Search the records below for the string "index", and report each line that contains it.
* * *
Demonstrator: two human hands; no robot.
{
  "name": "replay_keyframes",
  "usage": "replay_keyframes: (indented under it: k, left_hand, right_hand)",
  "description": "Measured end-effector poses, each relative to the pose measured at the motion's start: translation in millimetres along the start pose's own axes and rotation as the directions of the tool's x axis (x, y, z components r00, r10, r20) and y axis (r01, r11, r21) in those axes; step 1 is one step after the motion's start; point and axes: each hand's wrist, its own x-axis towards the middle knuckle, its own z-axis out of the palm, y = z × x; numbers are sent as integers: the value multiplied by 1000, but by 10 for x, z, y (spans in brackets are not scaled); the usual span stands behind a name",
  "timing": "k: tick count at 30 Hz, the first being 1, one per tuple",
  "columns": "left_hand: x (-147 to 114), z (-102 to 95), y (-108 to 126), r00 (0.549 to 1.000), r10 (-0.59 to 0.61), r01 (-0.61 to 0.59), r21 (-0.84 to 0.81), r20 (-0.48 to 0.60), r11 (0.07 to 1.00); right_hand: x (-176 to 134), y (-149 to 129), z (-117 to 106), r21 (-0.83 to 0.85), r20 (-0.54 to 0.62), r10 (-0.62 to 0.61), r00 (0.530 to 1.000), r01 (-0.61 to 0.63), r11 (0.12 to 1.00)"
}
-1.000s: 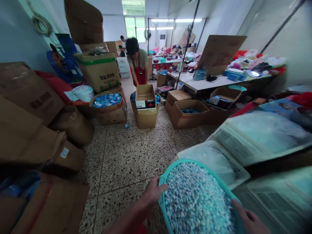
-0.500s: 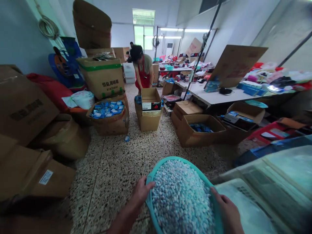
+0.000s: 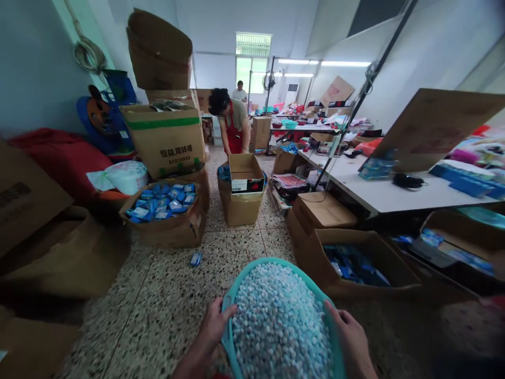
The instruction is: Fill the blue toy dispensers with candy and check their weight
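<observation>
A turquoise plastic basin (image 3: 228, 316) is held between my hands at the bottom of the view. Small rounded whitish-blue pieces (image 3: 280, 321) heap up inside it; their exact kind I cannot make out. My left hand (image 3: 215, 322) is closed on the basin's left handle, thumb over the rim. On the opposite side my right hand (image 3: 347, 334) grips the rim, its thumb along the top edge. The lower end of the basin is cut off by the frame.
A carton of blue packets (image 3: 163, 202) stands ahead left, with one loose packet (image 3: 195, 259) on the floor. Straight ahead, a person in a red apron (image 3: 234, 123) bends over a carton (image 3: 241, 208). Right are an open box (image 3: 355, 263) and a white table (image 3: 355, 181).
The view has moved forward, and the cartons and table look nearer. Both hands keep hold of the basin, which sits slightly further left. A person in white now shows at the back.
</observation>
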Motion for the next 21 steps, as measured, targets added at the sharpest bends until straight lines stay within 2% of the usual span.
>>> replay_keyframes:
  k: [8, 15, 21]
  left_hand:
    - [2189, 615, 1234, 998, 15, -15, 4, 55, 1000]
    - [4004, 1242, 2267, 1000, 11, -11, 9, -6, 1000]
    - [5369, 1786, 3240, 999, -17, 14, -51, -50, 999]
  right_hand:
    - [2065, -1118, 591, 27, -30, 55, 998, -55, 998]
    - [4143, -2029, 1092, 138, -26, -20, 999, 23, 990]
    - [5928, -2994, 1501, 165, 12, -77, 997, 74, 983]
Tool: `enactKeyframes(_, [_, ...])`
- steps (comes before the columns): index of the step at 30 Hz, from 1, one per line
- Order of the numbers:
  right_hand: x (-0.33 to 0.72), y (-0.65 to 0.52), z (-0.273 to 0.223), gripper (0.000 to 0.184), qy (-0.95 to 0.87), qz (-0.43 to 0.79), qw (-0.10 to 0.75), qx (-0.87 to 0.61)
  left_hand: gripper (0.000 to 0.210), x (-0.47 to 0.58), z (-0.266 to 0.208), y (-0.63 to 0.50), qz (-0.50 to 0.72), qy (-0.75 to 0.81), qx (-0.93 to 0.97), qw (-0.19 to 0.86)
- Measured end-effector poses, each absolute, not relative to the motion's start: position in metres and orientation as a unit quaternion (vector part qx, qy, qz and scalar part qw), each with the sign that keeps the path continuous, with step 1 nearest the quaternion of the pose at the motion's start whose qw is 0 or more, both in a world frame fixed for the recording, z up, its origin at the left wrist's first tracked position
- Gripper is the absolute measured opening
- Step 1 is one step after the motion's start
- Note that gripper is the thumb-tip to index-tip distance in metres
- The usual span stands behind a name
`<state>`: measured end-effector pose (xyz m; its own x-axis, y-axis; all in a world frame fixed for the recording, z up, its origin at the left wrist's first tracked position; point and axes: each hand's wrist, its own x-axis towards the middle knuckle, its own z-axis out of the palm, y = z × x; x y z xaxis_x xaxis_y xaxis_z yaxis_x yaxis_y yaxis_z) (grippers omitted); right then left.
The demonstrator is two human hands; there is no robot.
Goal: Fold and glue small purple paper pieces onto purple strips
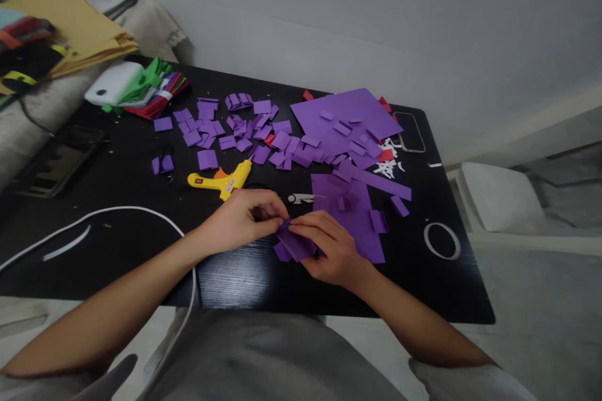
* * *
Response to this exercise
- steps (comes before the columns): index of the step at 30 Hz, from 1, one per line
- Note that gripper is the thumb-tip to index-tip distance in metres

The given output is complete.